La petite chambre ne contenait qu'un grand lit, une table, une chaise et une petite fenêtre. Tout était d'une beauté exquise. Un léger parfum floral embaumait l'air et une petite lampe posée sur la table diffusait une douce lumière blanche.
L'endroit m'était totalement inconnu et il n'y avait âme qui vive. En regardant par la fenêtre l'obscurité totale qui régnait dehors, je ne pus m'empêcher d'éprouver un peu de peur.
Il enfila précipitamment ses chaussures et se leva, se retournant pour se regarder, perplexe, et marmonna : « Hein, où suis-je ? »
Alors que je me posais justement la question, j'aperçus soudain une lumière dehors. Je tendis la main, poussai la porte et entrai dans la pièce attenante. Je découvris alors des rangées de grandes bibliothèques, chacune remplie de livres épais. À en juger par la qualité du papier, certains étaient neufs, d'autres anciens, et les catégories étaient diverses et très complètes.
Il s'agissait en fait d'un grand bureau. À en juger par cela, l'endroit où je me trouvais devait être celui où le propriétaire de ce bureau faisait une sieste lorsqu'il était fatigué de lire.
S'agissait-il du cabinet de travail impérial du palais
? Elle n'avait pas remarqué cet endroit dans le bureau de Yuwen Ke. Elle se souvenait cependant de s'être endormie au palais.
Elle sortit pas à pas, ses pas résonnant dans la nuit. Des lumières brillaient tout autour d'elle et, pour une raison inconnue, elles lui procuraient un sentiment de paix.
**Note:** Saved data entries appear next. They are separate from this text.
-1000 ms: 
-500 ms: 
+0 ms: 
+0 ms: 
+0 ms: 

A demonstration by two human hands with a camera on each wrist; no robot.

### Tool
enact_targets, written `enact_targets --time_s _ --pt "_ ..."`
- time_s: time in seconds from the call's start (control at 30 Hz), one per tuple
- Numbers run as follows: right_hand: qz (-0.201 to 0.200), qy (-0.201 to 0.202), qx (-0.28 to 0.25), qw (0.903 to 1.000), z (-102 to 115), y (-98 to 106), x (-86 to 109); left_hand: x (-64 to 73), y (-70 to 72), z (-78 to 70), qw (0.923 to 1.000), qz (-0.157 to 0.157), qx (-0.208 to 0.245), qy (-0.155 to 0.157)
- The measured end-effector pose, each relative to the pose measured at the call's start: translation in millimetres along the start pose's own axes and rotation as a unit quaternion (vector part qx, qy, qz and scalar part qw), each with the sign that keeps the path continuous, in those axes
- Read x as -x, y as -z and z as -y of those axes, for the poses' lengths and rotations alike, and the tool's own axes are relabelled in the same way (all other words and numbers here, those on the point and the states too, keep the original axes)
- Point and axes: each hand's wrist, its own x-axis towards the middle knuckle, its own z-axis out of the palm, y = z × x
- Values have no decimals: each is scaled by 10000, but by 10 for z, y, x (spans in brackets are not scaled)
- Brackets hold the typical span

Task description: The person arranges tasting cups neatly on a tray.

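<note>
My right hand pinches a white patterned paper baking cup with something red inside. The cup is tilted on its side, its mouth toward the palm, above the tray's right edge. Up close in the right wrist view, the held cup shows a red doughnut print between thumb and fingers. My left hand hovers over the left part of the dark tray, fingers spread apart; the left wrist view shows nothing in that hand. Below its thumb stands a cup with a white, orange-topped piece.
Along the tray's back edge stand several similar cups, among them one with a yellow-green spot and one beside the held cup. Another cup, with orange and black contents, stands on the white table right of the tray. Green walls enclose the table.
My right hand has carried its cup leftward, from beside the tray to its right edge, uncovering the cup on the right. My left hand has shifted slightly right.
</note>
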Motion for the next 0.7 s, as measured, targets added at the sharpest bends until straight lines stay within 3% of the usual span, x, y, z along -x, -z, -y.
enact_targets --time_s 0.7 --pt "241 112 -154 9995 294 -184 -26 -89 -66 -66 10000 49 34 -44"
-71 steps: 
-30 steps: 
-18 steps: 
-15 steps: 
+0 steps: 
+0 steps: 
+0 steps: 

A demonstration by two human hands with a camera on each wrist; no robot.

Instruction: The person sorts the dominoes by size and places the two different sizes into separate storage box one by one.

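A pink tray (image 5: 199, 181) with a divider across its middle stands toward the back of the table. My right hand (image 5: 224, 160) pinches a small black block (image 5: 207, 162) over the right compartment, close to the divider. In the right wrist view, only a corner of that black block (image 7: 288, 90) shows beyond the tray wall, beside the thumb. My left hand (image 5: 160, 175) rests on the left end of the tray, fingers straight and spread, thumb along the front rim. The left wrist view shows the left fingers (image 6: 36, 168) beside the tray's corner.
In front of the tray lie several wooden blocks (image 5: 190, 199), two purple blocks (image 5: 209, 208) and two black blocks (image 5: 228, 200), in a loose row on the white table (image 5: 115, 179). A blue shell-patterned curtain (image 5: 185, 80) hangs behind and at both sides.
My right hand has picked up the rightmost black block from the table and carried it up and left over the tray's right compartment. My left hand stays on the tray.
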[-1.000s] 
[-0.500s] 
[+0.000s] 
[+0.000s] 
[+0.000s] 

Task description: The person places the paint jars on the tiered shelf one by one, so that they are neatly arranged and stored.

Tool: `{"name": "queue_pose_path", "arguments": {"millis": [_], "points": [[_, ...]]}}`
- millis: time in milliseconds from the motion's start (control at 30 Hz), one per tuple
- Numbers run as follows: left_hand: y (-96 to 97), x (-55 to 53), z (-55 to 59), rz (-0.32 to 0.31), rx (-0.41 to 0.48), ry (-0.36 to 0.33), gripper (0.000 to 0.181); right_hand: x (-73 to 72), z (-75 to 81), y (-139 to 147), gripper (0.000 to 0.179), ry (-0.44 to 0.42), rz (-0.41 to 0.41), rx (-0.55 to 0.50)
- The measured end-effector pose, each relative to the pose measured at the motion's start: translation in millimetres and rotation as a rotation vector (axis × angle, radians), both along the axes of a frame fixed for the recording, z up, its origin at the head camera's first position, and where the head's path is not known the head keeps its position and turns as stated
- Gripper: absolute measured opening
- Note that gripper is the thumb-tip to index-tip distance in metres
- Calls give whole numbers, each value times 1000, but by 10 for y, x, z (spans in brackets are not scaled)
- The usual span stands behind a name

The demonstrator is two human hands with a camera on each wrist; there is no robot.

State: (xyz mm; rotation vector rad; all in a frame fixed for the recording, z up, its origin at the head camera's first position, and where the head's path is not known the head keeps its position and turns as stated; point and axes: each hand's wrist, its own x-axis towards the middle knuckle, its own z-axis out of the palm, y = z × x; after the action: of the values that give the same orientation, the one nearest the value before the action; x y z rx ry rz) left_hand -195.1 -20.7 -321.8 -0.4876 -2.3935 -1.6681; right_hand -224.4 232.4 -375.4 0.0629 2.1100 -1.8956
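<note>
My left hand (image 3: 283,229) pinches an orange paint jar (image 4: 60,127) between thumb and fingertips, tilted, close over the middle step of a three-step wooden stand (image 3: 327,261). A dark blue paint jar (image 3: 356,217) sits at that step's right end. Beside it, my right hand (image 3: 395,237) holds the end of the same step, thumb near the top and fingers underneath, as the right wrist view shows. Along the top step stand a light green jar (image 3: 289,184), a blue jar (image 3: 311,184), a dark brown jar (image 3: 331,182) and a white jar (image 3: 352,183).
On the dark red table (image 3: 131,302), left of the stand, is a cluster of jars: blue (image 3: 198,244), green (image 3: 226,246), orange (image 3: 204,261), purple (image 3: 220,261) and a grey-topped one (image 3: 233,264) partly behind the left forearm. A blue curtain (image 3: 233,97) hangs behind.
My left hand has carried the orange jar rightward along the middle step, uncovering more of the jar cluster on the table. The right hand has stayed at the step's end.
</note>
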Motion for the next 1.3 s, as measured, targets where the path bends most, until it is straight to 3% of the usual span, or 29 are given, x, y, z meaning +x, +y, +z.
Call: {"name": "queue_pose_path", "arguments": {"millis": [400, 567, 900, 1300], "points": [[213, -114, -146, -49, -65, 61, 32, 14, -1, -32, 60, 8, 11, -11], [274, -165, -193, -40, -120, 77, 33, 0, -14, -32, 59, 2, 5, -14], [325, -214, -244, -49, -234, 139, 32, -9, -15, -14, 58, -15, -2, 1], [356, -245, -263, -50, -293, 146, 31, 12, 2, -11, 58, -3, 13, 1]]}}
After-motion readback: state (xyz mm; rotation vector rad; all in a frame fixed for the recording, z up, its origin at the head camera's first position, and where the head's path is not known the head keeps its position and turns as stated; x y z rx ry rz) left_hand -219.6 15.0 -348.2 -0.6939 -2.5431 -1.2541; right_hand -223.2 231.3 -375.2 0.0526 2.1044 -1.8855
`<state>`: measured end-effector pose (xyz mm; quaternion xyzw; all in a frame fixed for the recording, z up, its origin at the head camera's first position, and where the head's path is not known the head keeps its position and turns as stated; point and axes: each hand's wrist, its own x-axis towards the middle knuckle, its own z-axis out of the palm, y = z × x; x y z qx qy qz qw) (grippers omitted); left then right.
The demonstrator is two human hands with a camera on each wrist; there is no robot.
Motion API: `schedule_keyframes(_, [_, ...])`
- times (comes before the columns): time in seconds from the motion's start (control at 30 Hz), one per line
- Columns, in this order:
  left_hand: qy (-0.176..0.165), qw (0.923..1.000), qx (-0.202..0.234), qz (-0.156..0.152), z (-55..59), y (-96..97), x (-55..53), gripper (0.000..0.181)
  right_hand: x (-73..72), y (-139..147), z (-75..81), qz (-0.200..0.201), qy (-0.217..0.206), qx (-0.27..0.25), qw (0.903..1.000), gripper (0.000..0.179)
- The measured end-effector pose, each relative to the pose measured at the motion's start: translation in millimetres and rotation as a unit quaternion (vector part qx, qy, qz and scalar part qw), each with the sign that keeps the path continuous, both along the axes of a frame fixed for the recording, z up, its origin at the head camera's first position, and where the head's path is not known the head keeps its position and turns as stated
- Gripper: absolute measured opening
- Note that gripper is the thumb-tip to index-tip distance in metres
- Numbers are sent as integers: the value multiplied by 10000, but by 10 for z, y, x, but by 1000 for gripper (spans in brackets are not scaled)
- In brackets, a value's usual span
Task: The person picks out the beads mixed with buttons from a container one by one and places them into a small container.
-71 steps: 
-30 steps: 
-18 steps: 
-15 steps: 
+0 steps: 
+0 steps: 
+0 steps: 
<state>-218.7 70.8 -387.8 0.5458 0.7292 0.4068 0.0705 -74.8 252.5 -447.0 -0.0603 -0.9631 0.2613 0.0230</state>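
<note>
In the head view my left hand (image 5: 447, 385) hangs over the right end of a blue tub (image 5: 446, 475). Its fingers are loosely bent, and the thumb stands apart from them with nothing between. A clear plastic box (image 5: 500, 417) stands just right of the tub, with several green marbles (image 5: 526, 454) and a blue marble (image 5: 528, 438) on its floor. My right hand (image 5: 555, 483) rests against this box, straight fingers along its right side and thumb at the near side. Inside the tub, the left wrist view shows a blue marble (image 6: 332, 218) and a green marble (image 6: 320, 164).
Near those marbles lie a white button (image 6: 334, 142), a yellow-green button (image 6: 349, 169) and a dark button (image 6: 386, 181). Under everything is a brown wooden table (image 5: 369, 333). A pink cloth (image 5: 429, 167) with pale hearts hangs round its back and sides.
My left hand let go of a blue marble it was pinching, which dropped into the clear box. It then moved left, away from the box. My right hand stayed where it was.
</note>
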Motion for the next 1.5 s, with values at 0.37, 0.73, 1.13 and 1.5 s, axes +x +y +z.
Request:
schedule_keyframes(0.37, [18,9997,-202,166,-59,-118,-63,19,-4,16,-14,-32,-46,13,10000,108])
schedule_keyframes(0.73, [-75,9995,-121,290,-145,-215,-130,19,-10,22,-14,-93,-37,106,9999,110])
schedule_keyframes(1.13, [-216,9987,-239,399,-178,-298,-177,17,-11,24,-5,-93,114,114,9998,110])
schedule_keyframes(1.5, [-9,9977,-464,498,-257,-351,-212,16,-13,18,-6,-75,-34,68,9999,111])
Chapitre 216 : Vous séduire
La nuit était d'un calme absolu, seul le doux clapotis de ses pas venait troubler le silence. Son odorat, exceptionnellement aiguisé dans l'obscurité, percevait la légère et sucrée odeur d'encre des livres, anciens comme modernes, et le parfum subtil des étagères en bambou. Soudain, au détour d'une rangée de grandes bibliothèques, la lumière l'aveugla, une brise nocturne se leva, faisant flotter ses vêtements, et tout devint net devant elle.
Elle leva les yeux et aperçut le centre du bureau, un espace très vaste bordé d'interminables étagères à livres. Dans cette partie centrale, l'air nocturne emplissait la pièce, et il n'y avait qu'un bureau. Toute la lumière provenait de ce dernier. Une personne était assise devant, la tête légèrement inclinée, écrivant rapidement, un stylo à la main.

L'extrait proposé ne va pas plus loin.